Accordingly, in a subsequent Nb precipitation process, a large amount of the fine Nb carbonitride can be precipitated in austenite crystal grains and at grain boundaries thereof. As a result, during the carburizing treatment, when the steel material is heated at a high temperature of 1050° C. or higher, the pinning effect is sufficiently exhibited due to the precipitated Nb carbonitride, and it is possible to suppress abnormal grain growth of crystal grains of the steel material.
Here, when a heating temperature in the rolling process is lower than 1300° C. or when a heating time is not sufficient, Nb is not sufficiently formed in a solid solution state in the austenite phase of the steel material and a part of the Nb carbonitride remains. In general, the remaining Nb carbonitride remains in a coarse state even after the precipitation process and such a coarse Nb carbonitride does not contribute to the pinning effect. As a result, an effect of Nb that is specially added is not sufficiently obtained, and when the steel material is eventually subjected to the carburizing treatment at a high temperature of 1050° C. or higher, abnormal grain growth of crystal grains is unable to be suppressed.
Next, after the rolling process, the steel material cooled to room temperature once is heated again under a heating condition in a range of a heating temperature of 950 to 1050° C.
Here, when a heating temperature is lower than 950° C. in a heating process, forging of a post-process is difficult due to high deformation resistance. On the other hand, when a heating temperature is higher than 1050° C. in the heating process, the austenite crystal grains become larger, and processibilty of a forging material obtained after the forging and cooling described above decreases.
Next, the steel material in a heated state after the heating process is continuously subjected to hot forging under a heating condition in a range of a heating temperature of 950 to 1040° C. Accordingly, in addition to recrystallization (refinement of crystal grains) in the austenite phase that continues from when the heating process is performed, process distortion in the forging process is introduced and thus refinement of the austenite crystal grains is promoted.
According to a series of processes from the heating process to the forging process, the austenite crystal grains are in a fine state compared to a case in which hot forging is performed at about 1200° C. of the related art and remain in a fine grain state regardless of transformation before a subsequent cooling process. Accordingly, as shown in FIG. 2A and FIG. 2B, in a ferrite precipitation process which will be described below, the number of precipitation sites at which precipitation occurs in a ferrite phase at grain boundaries of austenite crystal grains increases and it is possible to limit a progress area in a pearlite phase using the ferrite phase as a starting point thereafter.

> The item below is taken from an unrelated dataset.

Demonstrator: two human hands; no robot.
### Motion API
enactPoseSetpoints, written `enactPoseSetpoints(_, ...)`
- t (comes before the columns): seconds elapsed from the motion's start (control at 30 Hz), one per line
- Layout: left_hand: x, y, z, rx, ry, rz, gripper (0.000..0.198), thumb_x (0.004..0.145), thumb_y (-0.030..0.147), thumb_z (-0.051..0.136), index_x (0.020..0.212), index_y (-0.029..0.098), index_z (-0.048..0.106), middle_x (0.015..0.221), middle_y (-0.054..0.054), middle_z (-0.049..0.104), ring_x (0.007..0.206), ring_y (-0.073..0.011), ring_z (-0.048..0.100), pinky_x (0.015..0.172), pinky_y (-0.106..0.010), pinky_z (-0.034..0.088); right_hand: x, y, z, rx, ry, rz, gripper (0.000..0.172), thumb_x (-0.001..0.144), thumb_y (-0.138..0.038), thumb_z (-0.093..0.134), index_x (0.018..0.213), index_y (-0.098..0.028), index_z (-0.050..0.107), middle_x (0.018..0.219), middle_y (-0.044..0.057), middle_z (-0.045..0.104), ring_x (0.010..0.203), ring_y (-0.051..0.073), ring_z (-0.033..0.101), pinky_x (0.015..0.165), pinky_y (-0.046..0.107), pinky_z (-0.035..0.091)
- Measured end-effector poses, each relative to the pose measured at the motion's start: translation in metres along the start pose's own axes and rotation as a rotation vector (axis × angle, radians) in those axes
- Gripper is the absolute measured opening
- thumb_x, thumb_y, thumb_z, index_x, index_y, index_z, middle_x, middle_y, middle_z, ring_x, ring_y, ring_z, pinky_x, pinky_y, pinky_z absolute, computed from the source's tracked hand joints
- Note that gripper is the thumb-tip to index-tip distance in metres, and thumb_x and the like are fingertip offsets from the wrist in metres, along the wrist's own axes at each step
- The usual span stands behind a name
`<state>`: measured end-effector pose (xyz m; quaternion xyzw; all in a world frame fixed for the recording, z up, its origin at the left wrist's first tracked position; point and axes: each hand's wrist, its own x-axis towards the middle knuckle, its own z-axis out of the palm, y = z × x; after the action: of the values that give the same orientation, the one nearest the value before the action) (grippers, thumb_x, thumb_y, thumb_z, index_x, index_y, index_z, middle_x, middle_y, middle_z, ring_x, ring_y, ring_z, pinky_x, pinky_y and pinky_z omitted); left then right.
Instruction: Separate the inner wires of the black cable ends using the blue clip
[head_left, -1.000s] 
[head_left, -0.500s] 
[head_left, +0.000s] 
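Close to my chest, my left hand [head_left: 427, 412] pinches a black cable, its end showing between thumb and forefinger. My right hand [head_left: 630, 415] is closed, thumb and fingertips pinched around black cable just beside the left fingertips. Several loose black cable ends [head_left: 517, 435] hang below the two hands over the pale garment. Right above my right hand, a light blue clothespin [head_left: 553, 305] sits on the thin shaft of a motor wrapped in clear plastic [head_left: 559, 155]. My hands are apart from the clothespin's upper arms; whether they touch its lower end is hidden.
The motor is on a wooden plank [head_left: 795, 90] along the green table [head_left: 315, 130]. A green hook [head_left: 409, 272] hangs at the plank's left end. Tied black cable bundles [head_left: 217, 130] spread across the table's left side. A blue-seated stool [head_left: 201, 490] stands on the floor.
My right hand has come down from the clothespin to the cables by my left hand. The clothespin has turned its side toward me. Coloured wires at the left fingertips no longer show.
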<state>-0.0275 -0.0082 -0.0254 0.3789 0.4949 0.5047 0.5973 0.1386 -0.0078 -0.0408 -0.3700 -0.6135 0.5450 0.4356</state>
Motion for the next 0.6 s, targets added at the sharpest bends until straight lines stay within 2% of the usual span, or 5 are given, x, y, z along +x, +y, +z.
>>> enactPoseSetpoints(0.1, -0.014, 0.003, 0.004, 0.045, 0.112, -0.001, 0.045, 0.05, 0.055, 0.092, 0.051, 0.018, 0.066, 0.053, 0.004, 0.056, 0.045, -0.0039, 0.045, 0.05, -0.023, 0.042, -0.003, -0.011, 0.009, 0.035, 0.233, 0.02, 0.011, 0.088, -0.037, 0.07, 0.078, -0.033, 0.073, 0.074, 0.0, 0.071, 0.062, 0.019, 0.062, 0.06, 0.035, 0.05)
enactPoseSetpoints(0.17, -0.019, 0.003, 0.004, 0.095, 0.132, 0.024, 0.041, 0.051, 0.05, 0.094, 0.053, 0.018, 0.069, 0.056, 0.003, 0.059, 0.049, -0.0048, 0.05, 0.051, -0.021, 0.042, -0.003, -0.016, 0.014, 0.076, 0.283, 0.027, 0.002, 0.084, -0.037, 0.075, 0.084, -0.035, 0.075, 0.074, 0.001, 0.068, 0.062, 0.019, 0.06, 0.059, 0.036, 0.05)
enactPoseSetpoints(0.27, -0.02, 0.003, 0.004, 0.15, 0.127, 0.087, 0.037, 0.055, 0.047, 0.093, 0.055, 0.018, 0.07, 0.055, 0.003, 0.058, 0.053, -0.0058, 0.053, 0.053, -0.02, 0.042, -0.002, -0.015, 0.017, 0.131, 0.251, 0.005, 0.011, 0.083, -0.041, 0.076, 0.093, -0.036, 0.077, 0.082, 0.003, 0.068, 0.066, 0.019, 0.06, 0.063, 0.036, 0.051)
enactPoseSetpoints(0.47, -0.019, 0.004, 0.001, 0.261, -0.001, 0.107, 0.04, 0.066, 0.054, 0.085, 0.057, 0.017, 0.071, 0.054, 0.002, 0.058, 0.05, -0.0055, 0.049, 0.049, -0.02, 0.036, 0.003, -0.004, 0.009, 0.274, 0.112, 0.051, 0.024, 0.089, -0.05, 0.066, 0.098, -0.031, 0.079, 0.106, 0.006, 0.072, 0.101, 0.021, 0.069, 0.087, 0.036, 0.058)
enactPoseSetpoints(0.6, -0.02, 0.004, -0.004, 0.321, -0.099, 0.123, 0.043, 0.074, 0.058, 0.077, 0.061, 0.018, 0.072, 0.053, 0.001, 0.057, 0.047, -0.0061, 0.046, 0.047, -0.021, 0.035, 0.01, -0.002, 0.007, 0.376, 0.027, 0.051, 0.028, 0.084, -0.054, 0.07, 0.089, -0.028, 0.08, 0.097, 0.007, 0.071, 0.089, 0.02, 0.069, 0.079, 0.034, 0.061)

As a result of this, a ratio of the steel material in the ferrite phase obtained after the cooling process which will be described below increases, and it is possible to suppress a precipitation amount in the pearlite phase from increasing. In addition, since a progress rate of pearlite transformation increases, the bainite phase is hardly precipitated.
Here, when a heating temperature is lower than 950° C. in the forging process, deformation resistance of the steel material increases and forging is difficult. On the other hand, when a heating temperature is higher than 1040° C. in the forging process, there is a risk of refinement of austenite crystal grains according to hot forging being insufficiently promoted.
Next, when the steel material after the forging process is continuously cooled, if a time of 1 minute or longer in a temperature range of 950 to 970° C. is ensured, the Nb carbonitride is precipitated in the austenite crystal grains of the steel material and at grain boundaries thereof. Accordingly, a large amount of the fine Nb carbonitride is precipitated in the refined austenite crystal grains and at grain boundaries thereof and it is possible to suppress abnormal grain growth of the austenite crystal grains during the carburizing treatment.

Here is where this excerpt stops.